If your rabbit has a firm distaste for TV, it will be reflected in her body language. She will turn her back on the screen and fold her ears down. This is sending a message. It means, “I cannot see or hear the television. It does not exist to me.”
It’s unrealistic to expect you never to watch TV. You cannot neglect your rabbit either. You need to forge positive associations in your rabbit’s mind. Achieve this by getting your pet into a routine:
- Before letting your rabbit out of her hutch in the evening, feed her.
- Release your rabbit and play with her on the ground.
- After a playtime, take your preferred evening seat. Invite your rabbit to join you.
- Pet and groom your rabbit on your lap. Wait for her to start purring.
- Turn on the TV – at low volume – while still petting and grooming.
Eventually, your rabbit will stop fearing the television. She will consider TV time to be social interaction time. This will become the highlight of your rabbit’s day.
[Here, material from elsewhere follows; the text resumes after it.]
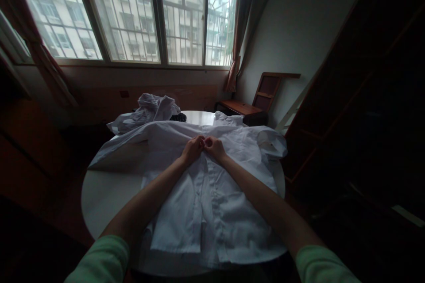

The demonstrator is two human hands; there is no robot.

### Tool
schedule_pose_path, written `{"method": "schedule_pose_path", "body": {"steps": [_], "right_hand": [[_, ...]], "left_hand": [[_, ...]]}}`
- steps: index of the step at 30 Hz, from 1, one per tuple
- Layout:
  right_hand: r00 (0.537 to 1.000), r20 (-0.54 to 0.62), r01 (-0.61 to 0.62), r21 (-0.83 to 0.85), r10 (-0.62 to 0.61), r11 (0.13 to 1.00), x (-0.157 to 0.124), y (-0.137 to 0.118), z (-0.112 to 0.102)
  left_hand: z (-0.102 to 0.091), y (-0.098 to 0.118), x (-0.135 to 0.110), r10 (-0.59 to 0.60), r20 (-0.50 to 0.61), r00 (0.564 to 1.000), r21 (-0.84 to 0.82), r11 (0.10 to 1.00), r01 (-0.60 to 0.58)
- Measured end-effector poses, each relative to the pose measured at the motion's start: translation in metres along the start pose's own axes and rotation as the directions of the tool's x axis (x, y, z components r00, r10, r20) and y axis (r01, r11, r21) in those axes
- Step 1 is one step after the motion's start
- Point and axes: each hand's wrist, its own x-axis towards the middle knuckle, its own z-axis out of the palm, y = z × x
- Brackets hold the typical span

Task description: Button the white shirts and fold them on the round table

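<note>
A white button-up shirt (pixel 232 212) lies spread front-up on a round white table (pixel 99 194), collar toward the window. My left hand (pixel 192 149) and my right hand (pixel 214 147) meet at the shirt's front placket near the upper chest. Both hands have their fingers pinched together on the placket fabric, touching each other. What exactly sits between the fingertips is too small to see. The shirt's lower front panels lie parted near the table's front edge.
A second crumpled white garment (pixel 149 112) lies at the table's far side. A wooden side table and frame (pixel 255 106) stand at the back right by the wall. Dark wooden furniture (pixel 365 97) rises on the right. Large windows (pixel 149 13) run across the back.
</note>
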Motion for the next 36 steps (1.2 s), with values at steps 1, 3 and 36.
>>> {"method": "schedule_pose_path", "body": {"steps": [1,3,36], "right_hand": [[1.0,0.007,-0.01,0.007,0.01,1.0,0.0,0.0,-0.001],[1.0,0.017,-0.02,0.018,0.02,1.0,0.0,0.0,-0.002],[1.0,-0.013,0.005,-0.021,-0.005,1.0,-0.002,0.001,0.001]], "left_hand": [[0.0,0.0,0.0,0.0,0.001,1.0,0.002,1.0,0.0],[0.001,-0.002,0.0,0.004,0.004,1.0,0.006,1.0,-0.004],[0.001,0.002,0.001,-0.008,0.013,1.0,0.0,1.0,0.008]]}}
My Rabbit Bites Me While I Watch TV
Rabbits are interested in TV, but only for a while. Rabbits will not tolerate being ignored. If you are too engrossed in TV to pet your rabbit, she will react.
Biting is always the last resort of a rabbit. Acknowledge earlier, more subtle requests for attention, and your rabbit will not bite. These include:
- Digging in your lap
- Circling at your feet
Your pet will not have a problem with you watching TV. She will likely join in, if she has had enough exercise. You may be expected to pet and groom her at the same time, though.